L’unica strada che consente l’emancipazione di queste giovani donne è l’autodeterminazione di genere, se così può essere tradotto il termine ‘capacity building’, e l’iniziativa di Plan International a Barguna ne è l’esempio. L’iniziativa ha permesso alle ragazze di sfidare le convenzioni sociali e di rapportarsi ai loro coetanei maschi in modo paritario. Anche le famiglie, inizialmente avverse, hanno consentito alle figlie di partecipare al programma, convincendosi poi dell’opportunità di un loro rientro a scuola. Gli incontri di sensibilizzazione sui rischi ambientali, oltre a migliorare la capacità di reazione della comunità, hanno modificato la percezione del ruolo sociale delle ragazze. Per consolidare i risultati del programma Plan International ha chiesto e ottenuto dalle autorità locali un maggiore coinvolgimento dei giovani, e specialmente delle ragazze, nei processi decisionali sulla sicurezza ambientale.

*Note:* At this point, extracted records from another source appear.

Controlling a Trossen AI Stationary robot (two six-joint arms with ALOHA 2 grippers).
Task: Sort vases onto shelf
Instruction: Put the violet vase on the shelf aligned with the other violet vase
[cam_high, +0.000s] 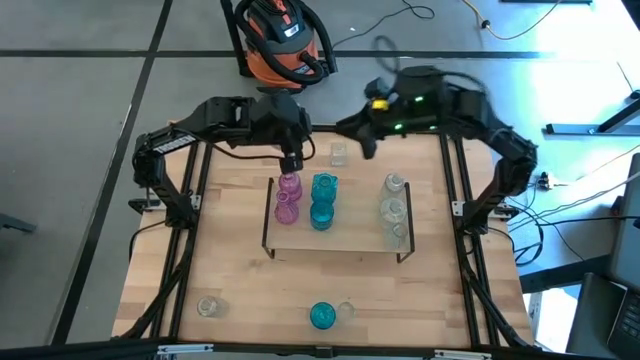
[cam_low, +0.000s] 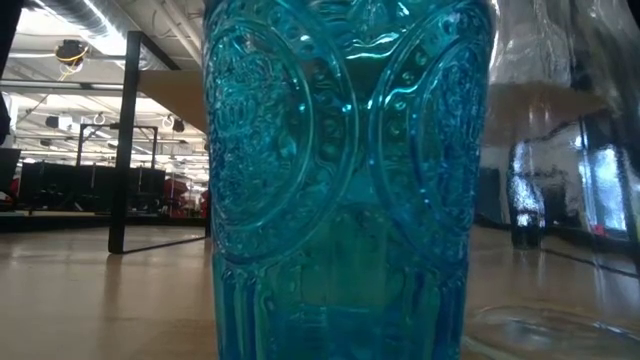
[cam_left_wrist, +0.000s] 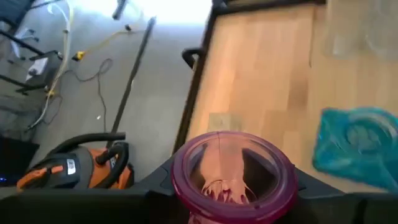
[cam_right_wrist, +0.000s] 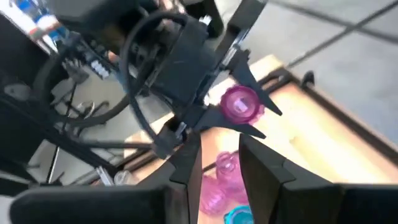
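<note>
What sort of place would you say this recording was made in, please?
Probably a robotics lab or workshop: bare grey floor with loose cables, an orange shop vacuum behind the table, and racks with overhead ducting in the low view.

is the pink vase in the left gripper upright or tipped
Upright: the pink vase shows its round mouth facing the left wrist camera, with the left gripper directly above the shelf.

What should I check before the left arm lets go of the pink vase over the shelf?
1. Left gripper around the pink vase: ok, its fingers flank the rim.
2. Vase over the shelf, pink end: ok, above the other pink vases.
3. Vase base resting on the shelf: cannot tell.
4. Teal vases apart from the pink one: ok.
5. Right gripper away from the shelf: ok, fingers empty.
</note>
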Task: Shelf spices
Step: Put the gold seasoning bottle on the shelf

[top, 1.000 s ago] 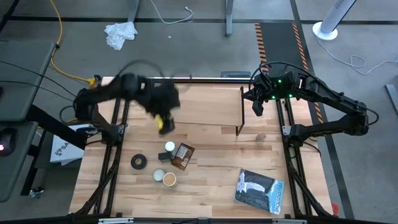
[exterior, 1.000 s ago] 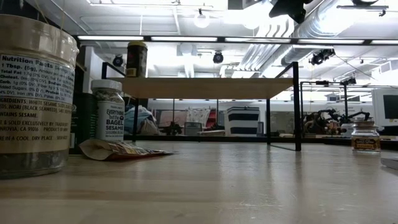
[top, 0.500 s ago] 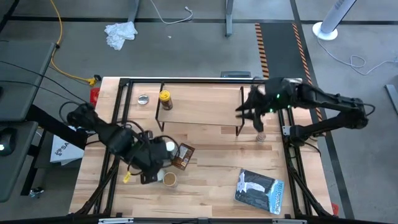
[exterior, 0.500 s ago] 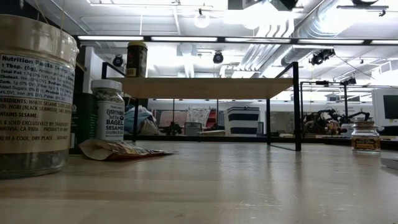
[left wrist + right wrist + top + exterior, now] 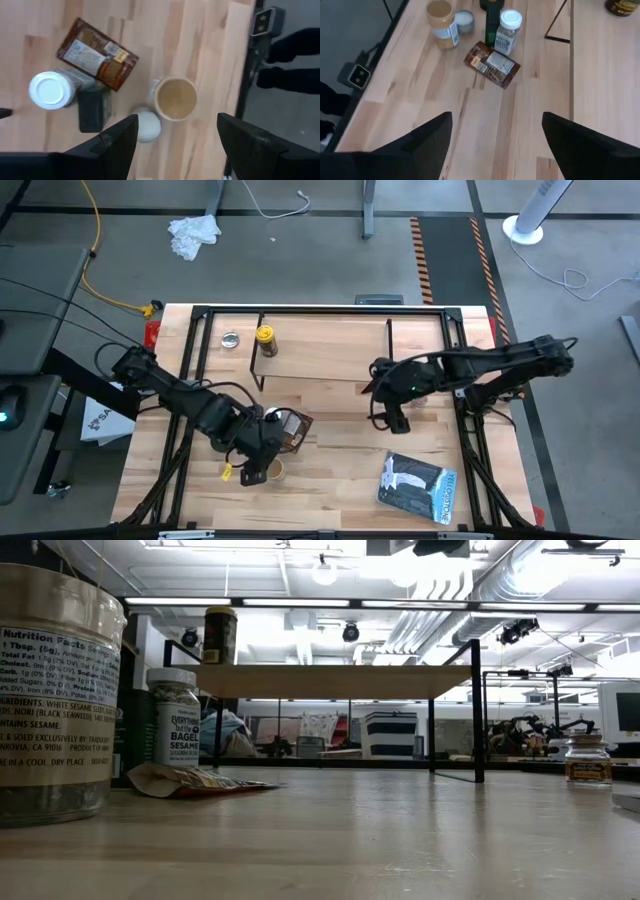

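Both arms over the table, both grippers empty, fingers apart.

High view: left arm runs from the left edge toward lower centre, left gripper [image 5: 255,465] low in the frame, its fingers [image 5: 117,142] spread wide in its wrist view, nothing between them. Right arm reaches from the right edge toward centre, right gripper [image 5: 393,418] pointing down, fingers [image 5: 427,140] parted, holding nothing.
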Motion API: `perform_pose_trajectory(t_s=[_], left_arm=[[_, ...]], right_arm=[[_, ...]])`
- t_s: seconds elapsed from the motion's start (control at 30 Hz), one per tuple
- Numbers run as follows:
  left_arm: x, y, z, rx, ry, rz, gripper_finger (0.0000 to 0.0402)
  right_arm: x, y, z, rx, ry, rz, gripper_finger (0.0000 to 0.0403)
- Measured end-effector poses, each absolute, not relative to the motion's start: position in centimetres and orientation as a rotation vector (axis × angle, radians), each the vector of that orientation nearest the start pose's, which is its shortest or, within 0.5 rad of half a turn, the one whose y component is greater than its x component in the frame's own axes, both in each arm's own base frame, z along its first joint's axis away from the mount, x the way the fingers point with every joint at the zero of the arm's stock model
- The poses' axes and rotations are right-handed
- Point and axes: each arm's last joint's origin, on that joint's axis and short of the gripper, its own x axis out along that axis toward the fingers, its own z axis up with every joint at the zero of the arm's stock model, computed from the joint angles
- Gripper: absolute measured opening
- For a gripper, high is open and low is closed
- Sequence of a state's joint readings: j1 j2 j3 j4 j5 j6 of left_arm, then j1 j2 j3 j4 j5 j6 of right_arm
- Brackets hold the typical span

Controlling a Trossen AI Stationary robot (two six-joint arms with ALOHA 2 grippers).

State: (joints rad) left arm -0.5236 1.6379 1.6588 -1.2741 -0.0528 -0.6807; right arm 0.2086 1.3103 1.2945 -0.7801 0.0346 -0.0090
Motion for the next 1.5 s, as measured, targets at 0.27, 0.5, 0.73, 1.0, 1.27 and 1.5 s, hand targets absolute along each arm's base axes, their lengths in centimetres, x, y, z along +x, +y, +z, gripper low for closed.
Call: perform_pose_trajectory(t_s=[0.27,0.5,0.73,1.0,1.27,1.5], left_arm=[[26.8,-15.8,34.0,-0.292,1.239,0.134,0.0267],[26.8,-20.1,32.0,-0.214,1.249,0.009,0.0267],[29.8,-21.9,26.3,-0.047,1.342,0.038,0.0267],[31.8,-20.6,24.6,-0.231,1.506,-0.015,0.0267],[32.2,-19.1,25.7,-0.245,1.496,-0.106,0.0267],[33.0,-18.4,27.1,-0.293,1.422,-0.129,0.0267]], right_arm=[[26.2,5.4,34.4,-0.112,0.799,0.151,0.0307],[26.2,5.4,34.4,-0.109,0.799,0.147,0.0307],[26.2,5.3,34.4,-0.11,0.798,0.136,0.0307],[26.2,5.3,34.4,-0.088,0.799,0.128,0.0307],[26.2,5.3,34.4,-0.09,0.799,0.132,0.0307],[26.2,5.3,34.4,-0.09,0.799,0.132,0.0307]])
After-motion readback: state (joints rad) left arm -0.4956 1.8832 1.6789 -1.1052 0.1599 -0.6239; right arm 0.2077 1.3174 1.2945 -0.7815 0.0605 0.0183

L’esperienza di Barguna dimostra che quando donne e ragazze hanno consapevolezza delle conseguenza ambientali e sociali dei cambiamenti climatico, aumentano non solo le loro risorse di autodifesa ma anche le probabilità di essere parte attiva nel cambiamento collettivo. In tal senso l’accesso all’educazione è fondamentale. Le ragazze che avanzano negli studi sono più sicure di sé e partecipano alla vita comunitaria diventandone una risorsa strategica. Il coinvolgimento femminile nei programmi di adattamento climatico è importante sia nelle scelte di fondo che nel quotidiano, e porta a rapidi progressi nella capacità di reazione della comunità di fronte alle emergenze ambientali. L’istruzione, nelle specifico delle ragazze, ha un’incidenza positiva nella diminuzione tanto dei matrimoni precoci, quanto delle situazioni di abuso.

L’esperienza di Barguna, assieme a tanti altri esempi che vengono dal campo, rendono evidente che l’approccio di genere, stante il ruolo centrale della donna nella vita domestica e nell’educazione dei figli, dev’essere parte fondamentale di ogni programma di adattamento climatico. Nel pratico, poi, perché la legittimazione della donna non resti solo sulla carta, bisogna cominciare dalla scuola, facendo sì che l’educazione sia un diritto reale e non una concessione occasionale. Senza questo presupposto è velleitario parlare di empowerment della donna e del suo diritto d’accesso alle risorse finanziarie e alle tecnologie come condizione d’effettiva parità di genere anche nell’adattamento ai cambiamenti climatici.